From our files: LMS students help at NPS visitor center

100 years ago, Dec. 5, 1924

The Cowley Progress

Sport Notes: The first baseball factory in America began business in 1858. 

Ralph Greenleaf, the world’s pocket-billiard champion, has his arms insured for $80,000. 

Princeton is using the huddle system of calling signals, for several years popular in the Middle West.  

Baseball won its first great popularity nationally in the years 1865 and 1866 when the game spread throughout the United States by the soldiers returning from the Civil War. 

Fifty-one minutes is the shortest time in which a nine-inning Major League baseball game was ever played.

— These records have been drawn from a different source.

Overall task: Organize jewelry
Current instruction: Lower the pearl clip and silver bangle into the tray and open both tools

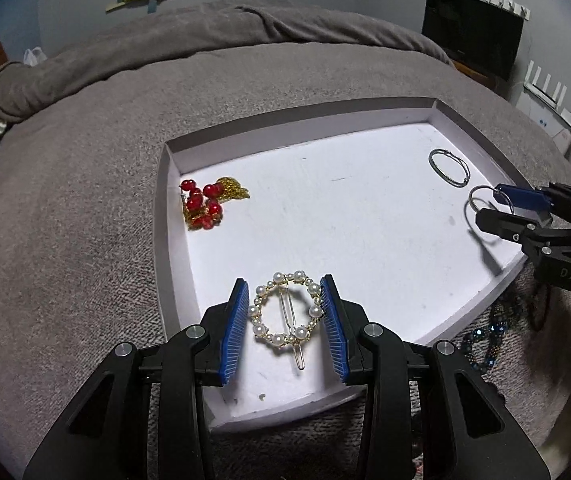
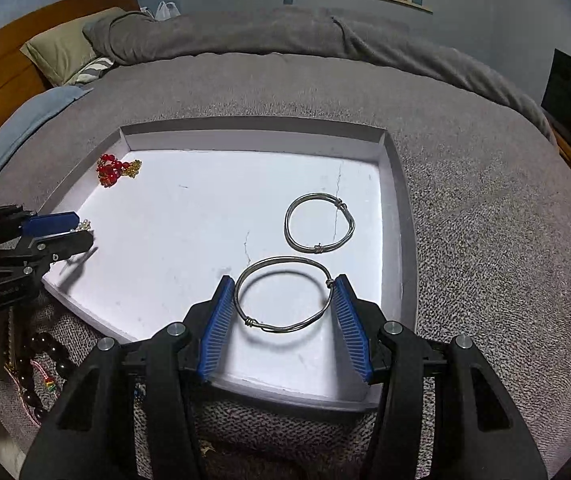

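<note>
Placing step. Left hand-held gripper clamps pearl hair clip low over white tray; right hand-held gripper clamps wire bangle, second bangle just beyond. Next, likely: release both gently.

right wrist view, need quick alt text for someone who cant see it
The right tongs hold a silver wire bangle between blue pads above a white tray on a grey bedspread. A second bangle lies further in, a red bead cluster sits at the far left corner, and the left tongs enter from the left.
</note>
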The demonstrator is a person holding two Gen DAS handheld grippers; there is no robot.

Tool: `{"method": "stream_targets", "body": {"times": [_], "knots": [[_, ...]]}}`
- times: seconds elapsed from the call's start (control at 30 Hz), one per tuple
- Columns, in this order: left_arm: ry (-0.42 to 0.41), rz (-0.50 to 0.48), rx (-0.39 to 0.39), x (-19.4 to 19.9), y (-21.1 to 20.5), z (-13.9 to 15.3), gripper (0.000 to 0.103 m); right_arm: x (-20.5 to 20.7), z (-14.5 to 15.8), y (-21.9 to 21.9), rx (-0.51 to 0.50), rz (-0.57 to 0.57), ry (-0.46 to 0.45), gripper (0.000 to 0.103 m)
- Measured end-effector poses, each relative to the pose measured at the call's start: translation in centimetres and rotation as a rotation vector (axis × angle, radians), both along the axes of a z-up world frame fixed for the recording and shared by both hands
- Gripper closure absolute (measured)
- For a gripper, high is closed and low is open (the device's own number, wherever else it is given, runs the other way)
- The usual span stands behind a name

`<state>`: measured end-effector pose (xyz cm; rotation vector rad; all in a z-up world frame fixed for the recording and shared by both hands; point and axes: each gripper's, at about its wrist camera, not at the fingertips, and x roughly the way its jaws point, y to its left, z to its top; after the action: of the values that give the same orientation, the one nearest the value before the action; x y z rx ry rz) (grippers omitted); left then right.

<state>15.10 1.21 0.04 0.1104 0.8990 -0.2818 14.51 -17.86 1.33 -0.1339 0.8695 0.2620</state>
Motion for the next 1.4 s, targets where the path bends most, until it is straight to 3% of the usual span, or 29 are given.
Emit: {"method": "stream_targets", "body": {"times": [1.2, 1.4], "knots": [[-0.019, -0.007, -0.013, -0.44, 0.56, 0.02, 0.063, -0.28, -0.09, -0.44, 0.011, 0.009, -0.012, 0.051], [-0.035, -0.016, -0.039, -0.7, 0.54, 0.43, 0.058, -0.28, 0.09, -0.51, 0.023, 0.007, -0.019, 0.051]]}}
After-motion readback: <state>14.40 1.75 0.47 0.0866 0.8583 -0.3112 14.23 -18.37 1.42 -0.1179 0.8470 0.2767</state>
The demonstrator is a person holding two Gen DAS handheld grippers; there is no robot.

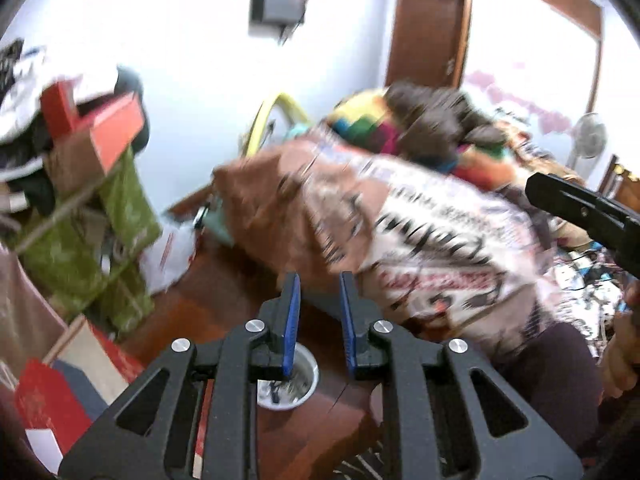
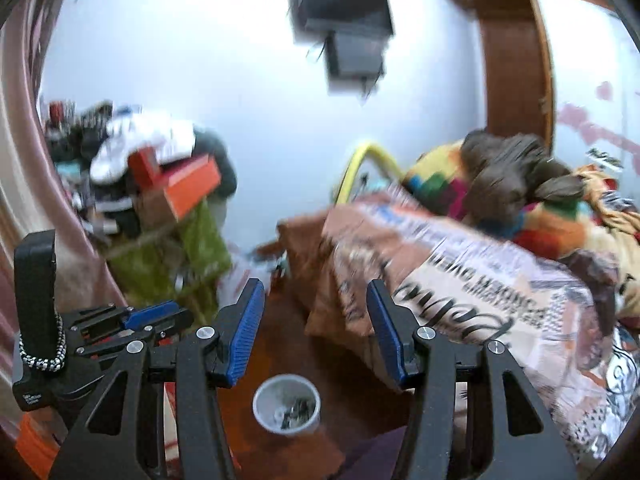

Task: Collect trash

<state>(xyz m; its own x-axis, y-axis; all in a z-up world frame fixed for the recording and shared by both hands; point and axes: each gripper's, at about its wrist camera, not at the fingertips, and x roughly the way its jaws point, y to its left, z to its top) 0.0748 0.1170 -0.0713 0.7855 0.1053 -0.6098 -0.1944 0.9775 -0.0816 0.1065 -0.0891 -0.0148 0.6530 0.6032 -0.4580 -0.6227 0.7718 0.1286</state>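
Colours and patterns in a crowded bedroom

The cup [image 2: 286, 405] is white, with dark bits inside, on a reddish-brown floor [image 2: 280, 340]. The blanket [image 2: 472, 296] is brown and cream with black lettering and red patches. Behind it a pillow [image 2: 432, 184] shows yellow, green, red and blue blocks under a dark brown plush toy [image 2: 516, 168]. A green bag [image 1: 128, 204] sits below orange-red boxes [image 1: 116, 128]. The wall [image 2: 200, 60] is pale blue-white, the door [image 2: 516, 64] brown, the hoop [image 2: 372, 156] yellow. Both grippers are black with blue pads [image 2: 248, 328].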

This record was made by the Giants and Phillies in September of 1919. 

75 years ago, Dec. 8, 1949

The Lovell Chronicle

Awarding the normal diploma after completing two years education has been discontinued by the department of elementary education in the University of Wyoming’s college of education, according to an announcement this week. This step is in line with the national trend of recognizing teaching in the elementary school as being as important as and requiring as much preparation as teaching in the secondary school. City elementary schools will require a four-year degree by September 1, 1952, under present state certification regulations.

50 years ago, Dec. 5, 1974

The Lovell Chronicle

The council heard a request from the Town of Cowley to use Lovell’s jail and dog pound. Police commissioner Jim Wagner said he would like a little more information about their request, such as who would feed and watch the prisoners, before considering the question of the jail, but that the dog pound is definitely out, as are most of the dogs. “It wouldn’t be hard for Cowley to build a pound of their own,” Wagner said. “We’ve got enough trouble with ours without them using it.”

Town manager Bob Snedeker noted that even though the town would get reimbursed for feeding Cowley prisoners, it would be better for them to handle the feeding themselves. “It depletes our general fund,” Snedeker noted, “and with budget time coming around, it makes it look worse than it really is.”

25 years ago, Dec. 2, 1999

The Lovell Chronicle

The Lovell Middle School Student Council has joined forces with the National Park Service to enhance the pond area behind the visitor center east of Lovell. Lovell sixth, seventh and eighth grade student council members spent Tuesday afternoon out at the National Park Service Visitor Center laying a gravel foundation for a pathway around the pond behind the visitor center.